From mboxrd@z Thu Jan  1 00:00:00 1970
From: Jeff King <peff@peff.net>
Subject: [PATCH 13/68] test-dump-cache-tree: avoid overflow of cache-tree name
Date: Thu, 24 Sep 2015 17:06:03 -0400
Message-ID: <20150924210603.GJ30946@sigill.intra.peff.net>
References: <20150924210225.GA23624@sigill.intra.peff.net>
Mime-Version: 1.0
Content-Type: text/plain; charset=utf-8
To: git@vger.kernel.org
X-From: git-owner@vger.kernel.org Thu Sep 24 23:06:19 2015
Return-path: <git-owner@vger.kernel.org>
Envelope-to: gcvg-git-2@plane.gmane.org
Received: from vger.kernel.org ([209.132.180.67])

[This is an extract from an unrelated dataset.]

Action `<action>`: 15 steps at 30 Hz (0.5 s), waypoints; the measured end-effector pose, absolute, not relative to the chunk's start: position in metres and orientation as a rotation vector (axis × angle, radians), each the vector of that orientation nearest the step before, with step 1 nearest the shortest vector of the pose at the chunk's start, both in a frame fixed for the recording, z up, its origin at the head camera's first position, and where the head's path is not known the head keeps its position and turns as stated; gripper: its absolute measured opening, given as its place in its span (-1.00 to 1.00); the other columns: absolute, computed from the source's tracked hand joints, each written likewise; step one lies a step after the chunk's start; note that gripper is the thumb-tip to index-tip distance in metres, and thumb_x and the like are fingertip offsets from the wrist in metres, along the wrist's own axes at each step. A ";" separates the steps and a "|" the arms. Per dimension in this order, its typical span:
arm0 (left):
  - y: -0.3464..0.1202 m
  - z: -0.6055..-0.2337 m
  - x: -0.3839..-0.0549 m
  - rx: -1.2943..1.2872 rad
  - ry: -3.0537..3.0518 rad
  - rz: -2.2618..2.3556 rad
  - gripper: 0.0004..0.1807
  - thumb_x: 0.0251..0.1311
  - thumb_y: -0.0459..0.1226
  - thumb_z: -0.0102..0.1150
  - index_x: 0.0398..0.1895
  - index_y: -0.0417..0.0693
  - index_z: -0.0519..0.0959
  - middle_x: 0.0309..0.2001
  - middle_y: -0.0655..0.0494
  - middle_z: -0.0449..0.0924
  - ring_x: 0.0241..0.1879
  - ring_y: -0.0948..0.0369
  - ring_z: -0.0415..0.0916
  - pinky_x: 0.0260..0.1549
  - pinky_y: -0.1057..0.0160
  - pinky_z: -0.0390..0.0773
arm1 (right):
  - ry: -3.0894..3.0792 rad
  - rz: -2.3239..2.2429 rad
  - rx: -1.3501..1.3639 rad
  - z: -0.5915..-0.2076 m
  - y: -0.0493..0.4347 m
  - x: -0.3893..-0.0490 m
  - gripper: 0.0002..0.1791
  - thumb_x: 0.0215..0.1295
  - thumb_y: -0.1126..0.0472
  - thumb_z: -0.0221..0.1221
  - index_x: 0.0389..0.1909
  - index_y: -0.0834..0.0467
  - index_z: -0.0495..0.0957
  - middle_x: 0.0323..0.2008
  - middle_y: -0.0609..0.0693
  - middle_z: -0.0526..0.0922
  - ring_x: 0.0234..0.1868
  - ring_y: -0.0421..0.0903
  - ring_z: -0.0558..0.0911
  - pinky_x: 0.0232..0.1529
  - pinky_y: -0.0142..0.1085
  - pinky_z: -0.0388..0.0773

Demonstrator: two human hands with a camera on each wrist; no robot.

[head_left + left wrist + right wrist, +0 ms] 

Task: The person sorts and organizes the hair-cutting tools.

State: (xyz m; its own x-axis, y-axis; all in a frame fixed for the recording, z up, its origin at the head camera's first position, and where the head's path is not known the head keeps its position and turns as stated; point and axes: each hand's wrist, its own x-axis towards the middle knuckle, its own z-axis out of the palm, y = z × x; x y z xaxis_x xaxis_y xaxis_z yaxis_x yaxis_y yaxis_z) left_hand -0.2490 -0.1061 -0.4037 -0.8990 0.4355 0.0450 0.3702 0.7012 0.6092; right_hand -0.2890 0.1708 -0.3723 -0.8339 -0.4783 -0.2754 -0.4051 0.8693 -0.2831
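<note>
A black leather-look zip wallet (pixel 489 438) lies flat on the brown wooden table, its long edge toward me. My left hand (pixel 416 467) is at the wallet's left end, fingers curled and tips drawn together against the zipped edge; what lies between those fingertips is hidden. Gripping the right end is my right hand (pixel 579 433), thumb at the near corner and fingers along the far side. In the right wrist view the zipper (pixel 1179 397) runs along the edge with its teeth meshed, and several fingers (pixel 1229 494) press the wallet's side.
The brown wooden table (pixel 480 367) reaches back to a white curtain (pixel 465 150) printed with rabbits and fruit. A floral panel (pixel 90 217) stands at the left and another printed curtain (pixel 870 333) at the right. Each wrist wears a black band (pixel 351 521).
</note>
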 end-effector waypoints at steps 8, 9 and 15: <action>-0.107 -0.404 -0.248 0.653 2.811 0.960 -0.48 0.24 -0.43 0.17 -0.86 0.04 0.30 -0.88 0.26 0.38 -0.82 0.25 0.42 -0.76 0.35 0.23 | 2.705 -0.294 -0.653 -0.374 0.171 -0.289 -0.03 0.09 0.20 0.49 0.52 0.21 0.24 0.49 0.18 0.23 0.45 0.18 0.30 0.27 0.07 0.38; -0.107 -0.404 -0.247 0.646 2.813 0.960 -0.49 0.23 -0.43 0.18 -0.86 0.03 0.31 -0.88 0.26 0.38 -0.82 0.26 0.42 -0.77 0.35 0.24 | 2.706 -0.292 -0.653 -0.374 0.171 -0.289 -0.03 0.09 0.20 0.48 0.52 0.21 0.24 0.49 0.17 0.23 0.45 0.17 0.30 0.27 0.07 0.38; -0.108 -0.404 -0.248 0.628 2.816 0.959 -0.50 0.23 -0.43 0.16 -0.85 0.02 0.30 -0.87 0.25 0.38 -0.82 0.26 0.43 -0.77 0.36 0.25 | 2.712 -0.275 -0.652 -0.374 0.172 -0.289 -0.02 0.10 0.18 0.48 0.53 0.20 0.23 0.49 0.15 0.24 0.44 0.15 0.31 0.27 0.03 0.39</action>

	by plane.gmane.org with esmtp (Exim 4.69)
	(envelope-from <git-owner@vger.kernel.org>)
	id 1ZfDiX-0000bI-4I
	for gcvg-git-2@plane.gmane.org; Thu, 24 Sep 2015 23:06:14 +0200
Received: (majordomo@vger.kernel.org) by vger.kernel.org via listexpand
	id S1754276AbbIXVGG (ORCPT <rfc822;gcvg-git-2@m.gmane.org>);
	Thu, 24 Sep 2015 17:06:06 -0400
Received: from cloud.peff.net ([50.56.180.127]:35927 "HELO cloud.peff.net"
	rhost-flags-OK-OK-OK-OK) by vger.kernel.org with SMTP
	id S1754263AbbIXVGF (ORCPT <rfc822;git@vger.kernel.org>);
	Thu, 24 Sep 2015 17:06:05 -0400
Received: (qmail 11845 invoked by uid 102); 24 Sep 2015 21:06:05 -0000
Received: from Unknown (HELO peff.net) (10.0.1.1)

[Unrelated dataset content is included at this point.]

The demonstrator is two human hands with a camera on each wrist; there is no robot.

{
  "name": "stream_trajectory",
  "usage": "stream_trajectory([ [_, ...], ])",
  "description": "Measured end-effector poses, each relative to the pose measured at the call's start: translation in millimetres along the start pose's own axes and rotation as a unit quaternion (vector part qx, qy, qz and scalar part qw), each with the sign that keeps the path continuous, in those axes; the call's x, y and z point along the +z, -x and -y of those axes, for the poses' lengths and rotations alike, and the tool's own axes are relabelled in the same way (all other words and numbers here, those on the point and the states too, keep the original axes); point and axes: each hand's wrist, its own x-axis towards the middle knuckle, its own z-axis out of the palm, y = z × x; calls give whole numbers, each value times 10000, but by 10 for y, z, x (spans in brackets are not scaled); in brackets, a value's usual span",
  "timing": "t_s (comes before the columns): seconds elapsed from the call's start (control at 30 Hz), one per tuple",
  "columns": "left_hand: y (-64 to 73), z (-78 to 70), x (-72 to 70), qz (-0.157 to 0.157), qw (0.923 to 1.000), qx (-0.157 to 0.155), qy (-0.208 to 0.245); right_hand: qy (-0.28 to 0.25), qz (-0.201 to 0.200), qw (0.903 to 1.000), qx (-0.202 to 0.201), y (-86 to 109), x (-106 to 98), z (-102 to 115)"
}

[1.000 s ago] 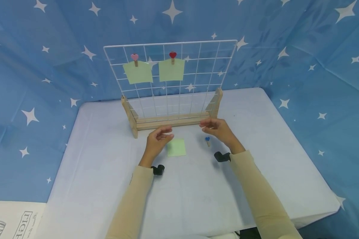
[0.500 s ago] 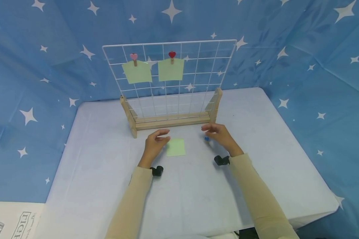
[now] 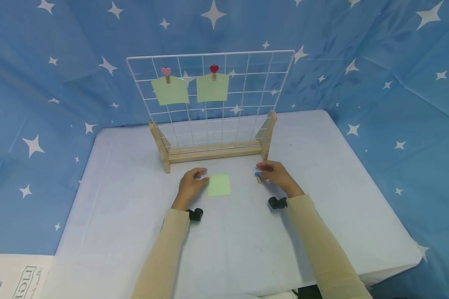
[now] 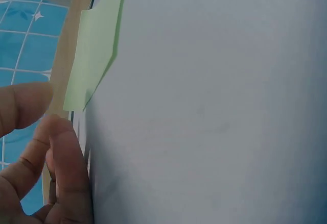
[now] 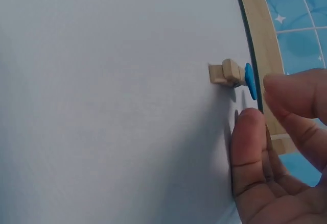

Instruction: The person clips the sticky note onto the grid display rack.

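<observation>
A green sticky note (image 3: 218,185) lies on the white table. Just off its left edge is my left hand (image 3: 188,187), with thumb and forefinger apart and nothing between them. In the left wrist view those fingertips (image 4: 61,127) are close to a corner of the note (image 4: 94,55). To the right of the note lies a small wooden clothespin (image 3: 258,180) with a blue heart. My right hand (image 3: 278,176) is right beside it, partly covering the heart. The right wrist view has the clothespin's blue heart (image 5: 250,81) near the spread thumb and forefinger, which do not pinch it.
Behind the hands stands a white wire grid (image 3: 243,93) on a wooden base (image 3: 215,154). Two green notes hang from it, one under a pink heart clothespin (image 3: 166,74), the other under a red heart one (image 3: 214,71). A starry blue curtain (image 3: 359,62) surrounds the table.
My right hand has come down and nearer to me, to the clothespin's side. My left hand has moved slightly left and down beside the note's edge. The note has stayed on the table.
</observation>
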Motion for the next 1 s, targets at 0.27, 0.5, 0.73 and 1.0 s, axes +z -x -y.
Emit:
stream_trajectory([
  [0.27,0,-18,16,55,9972,205,-716,317,4,9994,115,8,-20,-18],
  [0.5,41,-76,38,-121,9936,345,-1066,445,-102,9989,46,18,0,-1],
  [0.73,63,-73,11,10,9953,336,-905,-476,227,9979,-385,25,-60,-113],
  [1.0,72,-182,-72,385,9953,218,-857,-1144,398,9914,-489,40,-125,-41],
])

    by cloud.peff.net (qpsmtpd/0.84) with SMTP; Thu, 24 Sep 2015 16:06:05 -0500
Received: (qmail 28999 invoked by uid 107); 24 Sep 2015 21:06:17 -0000
Received: from sigill.intra.peff.net (HELO sigill.intra.peff.net) (10.0.0.7)

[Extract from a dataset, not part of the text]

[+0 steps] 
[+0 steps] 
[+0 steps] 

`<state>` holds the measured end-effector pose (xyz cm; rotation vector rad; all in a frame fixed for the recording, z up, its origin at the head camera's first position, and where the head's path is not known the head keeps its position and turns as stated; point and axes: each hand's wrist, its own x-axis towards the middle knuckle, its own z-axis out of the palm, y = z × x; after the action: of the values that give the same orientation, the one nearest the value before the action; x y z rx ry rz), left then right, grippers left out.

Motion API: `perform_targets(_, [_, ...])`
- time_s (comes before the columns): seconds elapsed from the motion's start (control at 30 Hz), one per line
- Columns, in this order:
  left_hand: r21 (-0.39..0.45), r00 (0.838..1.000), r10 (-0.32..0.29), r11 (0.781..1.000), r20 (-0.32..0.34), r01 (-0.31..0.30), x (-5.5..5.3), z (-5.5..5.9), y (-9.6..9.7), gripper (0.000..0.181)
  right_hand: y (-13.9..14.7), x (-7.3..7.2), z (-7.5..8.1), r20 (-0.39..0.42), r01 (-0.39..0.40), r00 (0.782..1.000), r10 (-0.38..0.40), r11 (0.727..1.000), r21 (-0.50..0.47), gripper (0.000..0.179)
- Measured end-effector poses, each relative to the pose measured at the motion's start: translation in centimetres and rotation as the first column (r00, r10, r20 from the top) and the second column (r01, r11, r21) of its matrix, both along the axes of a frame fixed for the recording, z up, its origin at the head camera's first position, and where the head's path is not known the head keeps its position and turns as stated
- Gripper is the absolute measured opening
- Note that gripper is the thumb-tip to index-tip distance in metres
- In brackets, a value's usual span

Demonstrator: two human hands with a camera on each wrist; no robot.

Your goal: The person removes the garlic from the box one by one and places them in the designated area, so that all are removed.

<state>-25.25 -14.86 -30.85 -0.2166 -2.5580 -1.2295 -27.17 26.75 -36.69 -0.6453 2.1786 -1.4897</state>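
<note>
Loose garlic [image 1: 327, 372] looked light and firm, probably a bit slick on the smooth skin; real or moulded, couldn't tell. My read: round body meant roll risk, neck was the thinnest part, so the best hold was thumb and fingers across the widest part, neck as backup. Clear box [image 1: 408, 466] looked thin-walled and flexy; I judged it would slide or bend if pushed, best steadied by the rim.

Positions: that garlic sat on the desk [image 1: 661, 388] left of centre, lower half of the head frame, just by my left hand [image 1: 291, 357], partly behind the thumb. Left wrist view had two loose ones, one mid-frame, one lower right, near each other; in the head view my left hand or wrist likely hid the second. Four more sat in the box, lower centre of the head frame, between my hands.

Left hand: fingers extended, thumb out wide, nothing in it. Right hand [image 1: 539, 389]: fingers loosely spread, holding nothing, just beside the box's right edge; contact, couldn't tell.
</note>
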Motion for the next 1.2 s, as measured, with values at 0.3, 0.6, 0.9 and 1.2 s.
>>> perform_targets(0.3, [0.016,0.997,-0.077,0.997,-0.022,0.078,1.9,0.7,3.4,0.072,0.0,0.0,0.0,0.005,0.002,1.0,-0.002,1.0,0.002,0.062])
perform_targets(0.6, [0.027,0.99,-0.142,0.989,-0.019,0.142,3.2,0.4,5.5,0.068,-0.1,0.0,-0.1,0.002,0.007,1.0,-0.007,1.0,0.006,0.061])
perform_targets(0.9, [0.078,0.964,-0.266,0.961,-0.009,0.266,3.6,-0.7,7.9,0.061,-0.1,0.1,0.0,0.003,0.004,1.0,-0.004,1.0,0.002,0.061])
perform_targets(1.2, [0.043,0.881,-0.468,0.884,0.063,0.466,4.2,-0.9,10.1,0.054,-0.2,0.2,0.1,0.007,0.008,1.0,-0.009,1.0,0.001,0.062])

    by peff.net (qpsmtpd/0.84) with SMTP; Thu, 24 Sep 2015 17:06:17 -0400
Received: by sigill.intra.peff.net (sSMTP sendmail emulation); Thu, 24 Sep 2015 17:06:03 -0400
Content-Disposition: inline
In-Reply-To: <20150924210225.GA23624@sigill.intra.peff.net>
Sender: git-owner@vger.kernel.org
Precedence: bulk
List-ID: <git.vger.kernel.org>
X-Mailing-List: git@vger.kernel.org
Archived-At: <http://permalink.gmane.org/gmane.comp.version-control.git/278569>

When dumping a cache-tree, we sprintf sub-tree names directly
into a fixed-size buffer, which can overflow. We can
trivially fix this by converting to xsnprintf to at least
notice and die.

This probably should handle arbitrary-sized names, but
there's not much point. It's used only by the test scripts,
so the trivial fix is enough.

Signed-off-by: Jeff King <peff@peff.net>
---
 test-dump-cache-tree.c | 2 +-
 1 file changed, 1 insertion(+), 1 deletion(-)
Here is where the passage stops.